-- Work request --
Lines outside the range are not wanted. Give again exactly the lines between the line holding "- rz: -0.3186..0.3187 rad" and the line holding "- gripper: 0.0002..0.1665", inclusive, from the listing below.
[[ Exercise materials, beginning ]]
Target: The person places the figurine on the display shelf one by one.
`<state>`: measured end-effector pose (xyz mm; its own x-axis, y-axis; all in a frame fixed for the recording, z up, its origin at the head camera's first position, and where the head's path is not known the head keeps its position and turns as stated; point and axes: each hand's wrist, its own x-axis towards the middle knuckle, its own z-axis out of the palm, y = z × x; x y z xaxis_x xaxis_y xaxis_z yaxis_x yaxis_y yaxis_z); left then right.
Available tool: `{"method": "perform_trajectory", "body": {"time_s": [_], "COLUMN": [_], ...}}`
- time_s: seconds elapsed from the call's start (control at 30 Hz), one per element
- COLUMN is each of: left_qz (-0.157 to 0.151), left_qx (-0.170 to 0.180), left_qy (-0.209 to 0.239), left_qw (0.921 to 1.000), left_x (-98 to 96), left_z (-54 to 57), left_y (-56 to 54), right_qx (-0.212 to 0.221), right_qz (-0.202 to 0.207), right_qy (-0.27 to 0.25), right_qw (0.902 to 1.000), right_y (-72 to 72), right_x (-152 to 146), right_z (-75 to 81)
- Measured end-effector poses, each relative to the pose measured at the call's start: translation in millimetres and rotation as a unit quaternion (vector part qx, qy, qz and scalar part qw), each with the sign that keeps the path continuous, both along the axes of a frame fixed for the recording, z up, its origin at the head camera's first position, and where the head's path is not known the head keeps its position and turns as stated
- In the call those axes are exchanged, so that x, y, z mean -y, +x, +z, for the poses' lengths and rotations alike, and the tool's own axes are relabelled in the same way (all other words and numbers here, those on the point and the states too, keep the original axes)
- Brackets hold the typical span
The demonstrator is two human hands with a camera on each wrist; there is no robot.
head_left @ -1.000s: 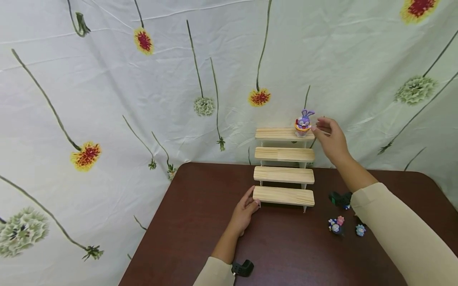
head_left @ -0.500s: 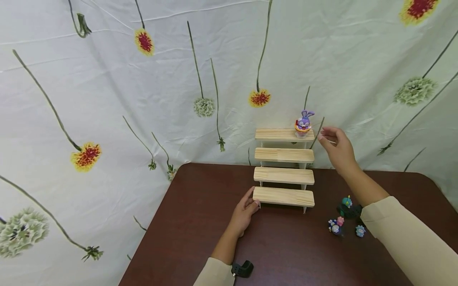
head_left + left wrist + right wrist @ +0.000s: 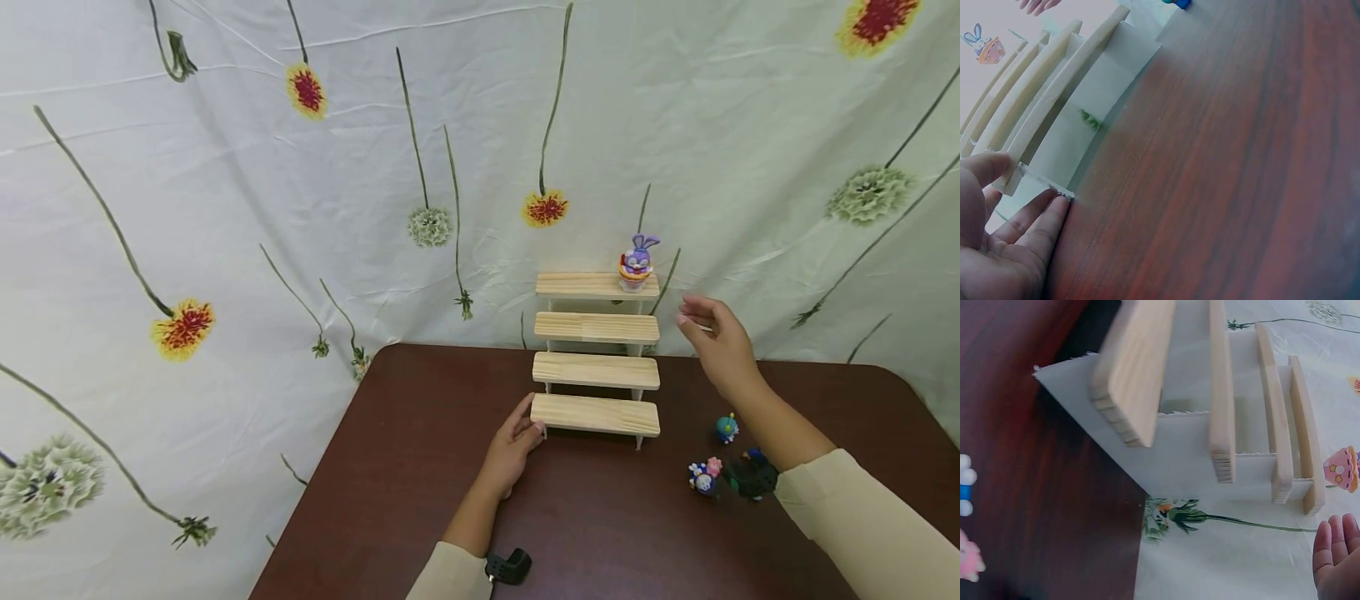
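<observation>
The left hand (image 3: 512, 450) is gripping the wooden stand (image 3: 596, 369) at its 7 o'clock corner, thumb and fingers parting around the end of the lowest plank (image 3: 595, 414); in the left wrist view two fingers are stretching to the clear leg (image 3: 1041, 178) beneath. The right hand (image 3: 717, 342) is hovering off the stand's 3 o'clock side, holding nothing, its fingers lying close together and the thumb standing apart. A purple rabbit figure (image 3: 636, 263) in a pink cup is standing upright at the stand's 1 o'clock, on the top plank (image 3: 577, 285), apart from both hands. On the dark table (image 3: 600, 517), toward 4 o'clock from the stand, a teal figure (image 3: 726, 429) and a blue, white and pink cluster (image 3: 703, 477) are sitting near each other, while a black wrist device (image 3: 752, 477) is partly hiding a blue piece (image 3: 756, 455). A flower-printed cloth (image 3: 360, 158) is hanging at 12 o'clock.
</observation>
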<state>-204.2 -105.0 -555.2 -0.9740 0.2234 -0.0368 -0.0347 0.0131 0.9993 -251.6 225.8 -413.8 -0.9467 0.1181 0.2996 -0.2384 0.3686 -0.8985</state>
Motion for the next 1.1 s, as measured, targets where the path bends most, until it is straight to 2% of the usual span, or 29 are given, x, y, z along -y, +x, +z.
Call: {"method": "perform_trajectory", "body": {"time_s": [0.2,0.57,1.1], "left_qz": [-0.002,-0.001,0.004], "left_qx": [-0.001,0.0,0.009], "left_qy": [-0.002,0.001,0.0], "left_qw": [1.0,1.0,0.9999], "left_x": [-0.5,-1.2,-1.4], "left_z": [-0.2,1.6,2.3], "left_y": [0.2,1.2,0.3], "right_qx": [0.017,0.017,0.011], "right_qz": [0.001,-0.006,0.021], "right_qy": [0.009,0.033,-0.008], "right_qw": [0.9998,0.9993,0.9997], "right_y": [11.3,31.2,59.9], "right_x": [-4,-10,-17], "right_z": [-7.1,-18.9,-29.8]}}
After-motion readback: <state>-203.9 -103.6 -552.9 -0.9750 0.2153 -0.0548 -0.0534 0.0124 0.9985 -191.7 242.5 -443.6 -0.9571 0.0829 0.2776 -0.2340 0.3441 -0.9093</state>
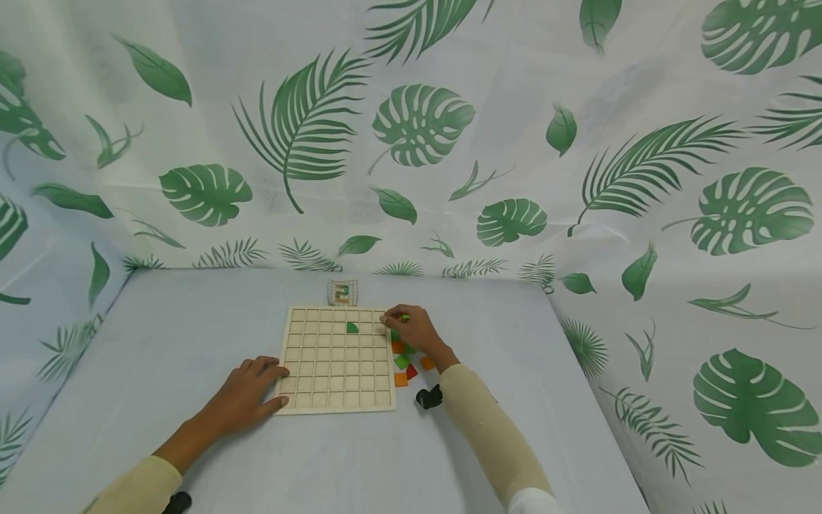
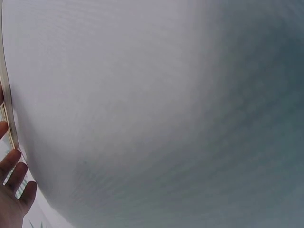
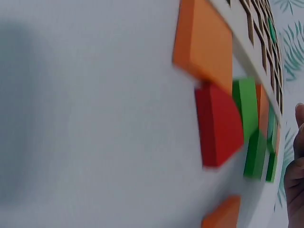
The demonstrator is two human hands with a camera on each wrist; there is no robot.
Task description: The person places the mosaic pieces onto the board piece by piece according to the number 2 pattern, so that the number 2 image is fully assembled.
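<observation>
A pale wooden grid board (image 1: 334,371) lies on the table. My left hand (image 1: 247,392) rests at its left edge, thumb and fingertips right at the rim; its fingers (image 2: 16,173) show at the left of the left wrist view. Over the board's upper right edge is my right hand (image 1: 414,328), fingers bent and thumb near the index finger. A bit of green shows among those fingers; I cannot tell whether they pinch a piece. One green quarter-round piece (image 1: 352,328) sits in an upper cell of the board.
Right of the board lie several loose pieces, among them a red piece (image 3: 221,126), an orange square (image 3: 209,42) and green ones (image 3: 246,104). A small card with a patterned picture (image 1: 342,292) lies behind the board. Leaf-printed cloth (image 1: 424,135) walls the table's back and sides.
</observation>
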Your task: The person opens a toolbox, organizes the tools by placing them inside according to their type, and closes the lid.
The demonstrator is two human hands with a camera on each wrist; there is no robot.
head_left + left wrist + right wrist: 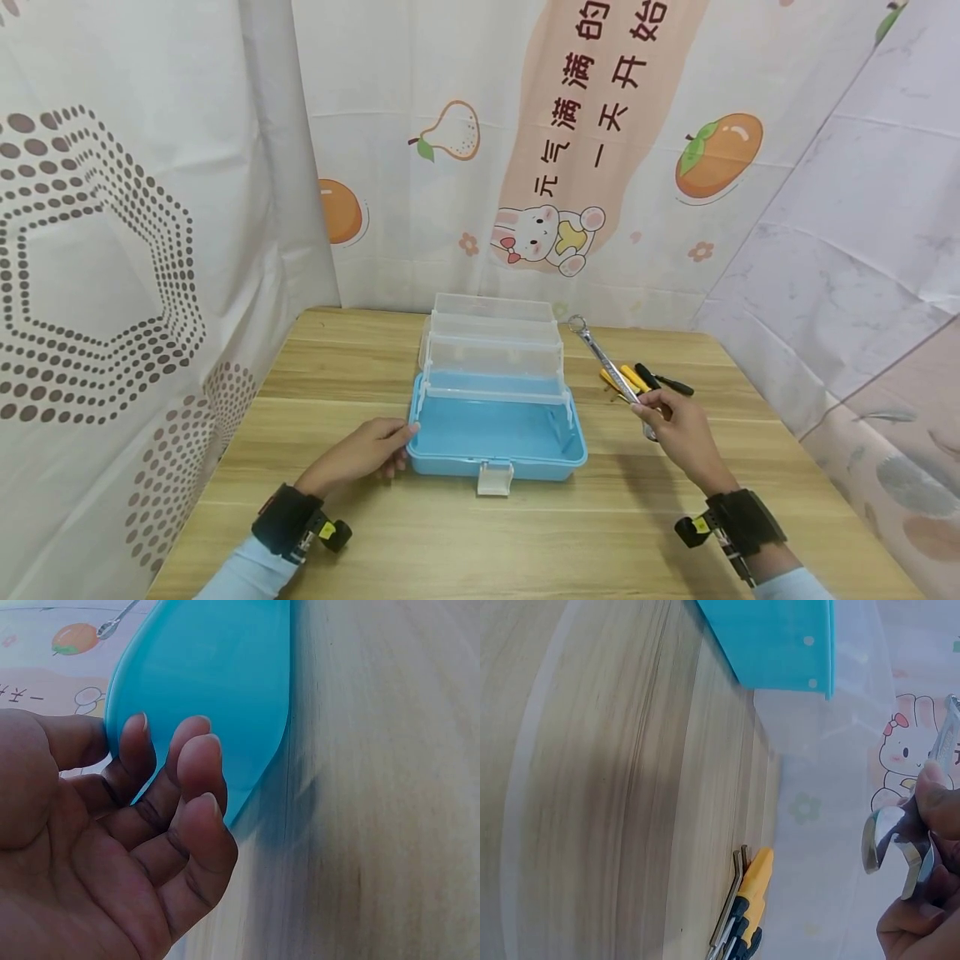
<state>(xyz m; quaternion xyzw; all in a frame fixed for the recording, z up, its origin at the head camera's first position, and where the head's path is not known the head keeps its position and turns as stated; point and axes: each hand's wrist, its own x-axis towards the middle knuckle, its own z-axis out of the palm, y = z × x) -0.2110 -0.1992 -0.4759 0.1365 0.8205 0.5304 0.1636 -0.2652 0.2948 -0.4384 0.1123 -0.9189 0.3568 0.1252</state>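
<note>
A light blue toolbox [450, 465] stands unfolded on the table, its clear stacked trays [491, 362] raised at the back and its blue bottom bare. My left hand [366, 450] pinches the box's near left rim between thumb and index finger; the other fingers curl beside the blue wall [210, 667]. To the right of the box, my right hand [684, 437] holds a shiny combination wrench [606, 360] above the table. The ring end points up and away, while the open end [889, 829] sticks out below the fingers in the right wrist view.
Beyond the right hand lie several tools with yellow and black handles [633, 377], and bent metal hex keys [731, 892] beside them. A white latch [495, 479] hangs at the box's front. Printed curtains [375, 275] close off the table's back and sides.
</note>
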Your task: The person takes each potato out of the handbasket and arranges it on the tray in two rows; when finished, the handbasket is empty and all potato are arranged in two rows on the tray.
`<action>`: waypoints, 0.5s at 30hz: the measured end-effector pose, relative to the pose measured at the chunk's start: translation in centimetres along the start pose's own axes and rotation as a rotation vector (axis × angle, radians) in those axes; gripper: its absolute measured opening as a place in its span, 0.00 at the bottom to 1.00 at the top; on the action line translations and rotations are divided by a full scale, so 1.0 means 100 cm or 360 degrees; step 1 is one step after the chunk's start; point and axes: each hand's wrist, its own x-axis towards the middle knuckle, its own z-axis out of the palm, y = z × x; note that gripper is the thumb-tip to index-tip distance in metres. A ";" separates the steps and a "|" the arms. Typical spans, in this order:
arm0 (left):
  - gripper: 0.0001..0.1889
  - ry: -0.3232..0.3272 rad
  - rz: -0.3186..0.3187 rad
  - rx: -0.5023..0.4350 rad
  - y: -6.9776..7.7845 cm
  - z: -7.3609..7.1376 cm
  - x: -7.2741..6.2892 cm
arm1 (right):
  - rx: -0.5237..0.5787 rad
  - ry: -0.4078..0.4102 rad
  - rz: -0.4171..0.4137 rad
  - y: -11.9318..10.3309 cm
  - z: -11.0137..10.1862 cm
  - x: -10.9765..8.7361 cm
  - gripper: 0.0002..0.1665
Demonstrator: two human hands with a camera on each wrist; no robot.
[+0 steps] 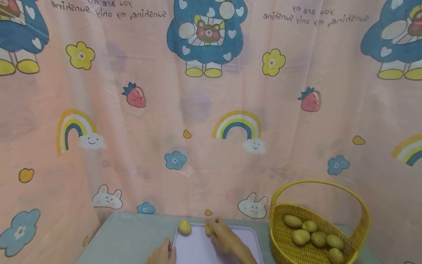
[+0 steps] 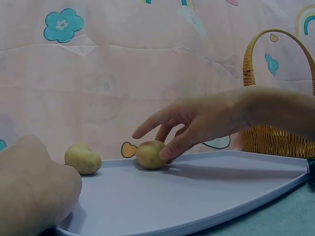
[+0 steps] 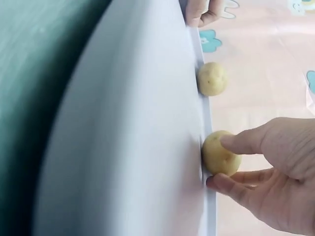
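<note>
A pale lilac tray (image 1: pixel 194 247) lies on the table, and my left hand (image 1: pixel 163 253) grips its left edge. One potato (image 1: pixel 185 227) sits at the tray's far left corner. To the right of it, a second potato (image 3: pixel 220 153) rests at the far rim, pinched by my right hand (image 1: pixel 228 239). In the right wrist view the thumb (image 3: pixel 241 141) presses one side of this potato while fingertips lie against the other. The left wrist view has the right hand (image 2: pixel 204 118) reaching in from the right, its index finger lifted off the potato.
On the right stands a yellow wicker basket (image 1: pixel 275 238) with a tall arched handle, holding several potatoes (image 1: pixel 301 237). The table (image 1: pixel 115 238) has a grey-green cover. A pink printed curtain (image 1: pixel 158 124) hangs close behind the table's back edge.
</note>
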 end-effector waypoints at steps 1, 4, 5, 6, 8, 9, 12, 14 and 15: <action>0.11 0.0002 0.0005 -0.0003 0.000 0.000 0.000 | 0.0010 0.0035 -0.0001 0.000 0.001 0.000 0.30; 0.11 0.0003 0.0005 -0.0011 0.000 -0.001 0.000 | 0.0019 0.0086 0.0011 0.001 0.003 0.002 0.28; 0.11 -0.0005 0.0001 -0.0012 0.000 -0.002 0.001 | 0.0017 0.0081 0.0005 0.001 0.003 0.002 0.28; 0.11 -0.0013 -0.0005 -0.0009 0.000 -0.002 0.001 | 0.0012 0.0064 0.0006 0.000 0.004 0.003 0.29; 0.10 -0.0025 -0.0018 -0.0001 0.000 -0.002 0.000 | 0.0010 -0.0003 0.0025 -0.001 0.005 0.004 0.31; 0.10 -0.0031 -0.0027 0.0007 0.000 -0.002 0.000 | 0.0006 -0.0039 0.0041 -0.002 0.005 0.004 0.33; 0.10 -0.0034 -0.0044 0.0021 0.000 -0.002 -0.001 | -0.0018 -0.0132 0.0099 -0.004 0.004 0.004 0.37; 0.10 -0.0028 -0.0050 0.0021 0.001 -0.002 -0.001 | -0.0043 -0.0152 0.0118 -0.005 0.004 0.003 0.38; 0.10 -0.0025 -0.0048 0.0022 0.001 -0.001 -0.001 | -0.0044 -0.0155 0.0122 -0.006 0.004 0.003 0.39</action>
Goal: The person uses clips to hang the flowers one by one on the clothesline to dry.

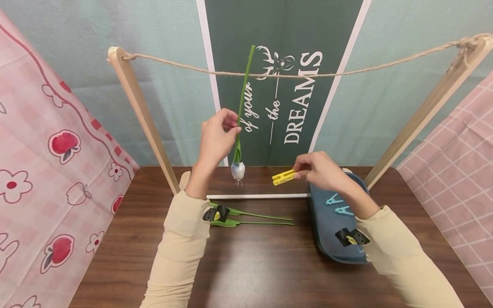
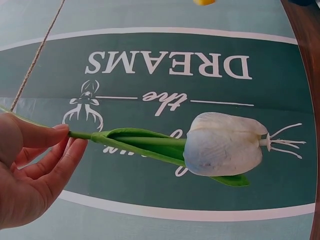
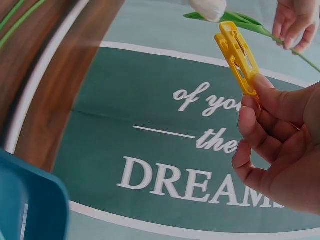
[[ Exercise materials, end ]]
-- Response --
  - rz: -0.3186..0.3187 rad
  - rx: -0.5023..0.4350 rad
  - y: -6.9776..7.7845 cm
  - z: -7.3609..7.1376 cm
  - x: -7.2741..6.2892 cm
arm1 (right):
  - rx: -0.5237..0.5787 rad
  - ry: -0.4078..0.4102 rad
  - rz: -0.4171..0.4137 rad
  - y: -11.9318..10.3309 cm
  - z: -11.0137..10.1862 cm
  - x: -10.9765..8.7361 cm
  - gripper: 0.0002..0.1665

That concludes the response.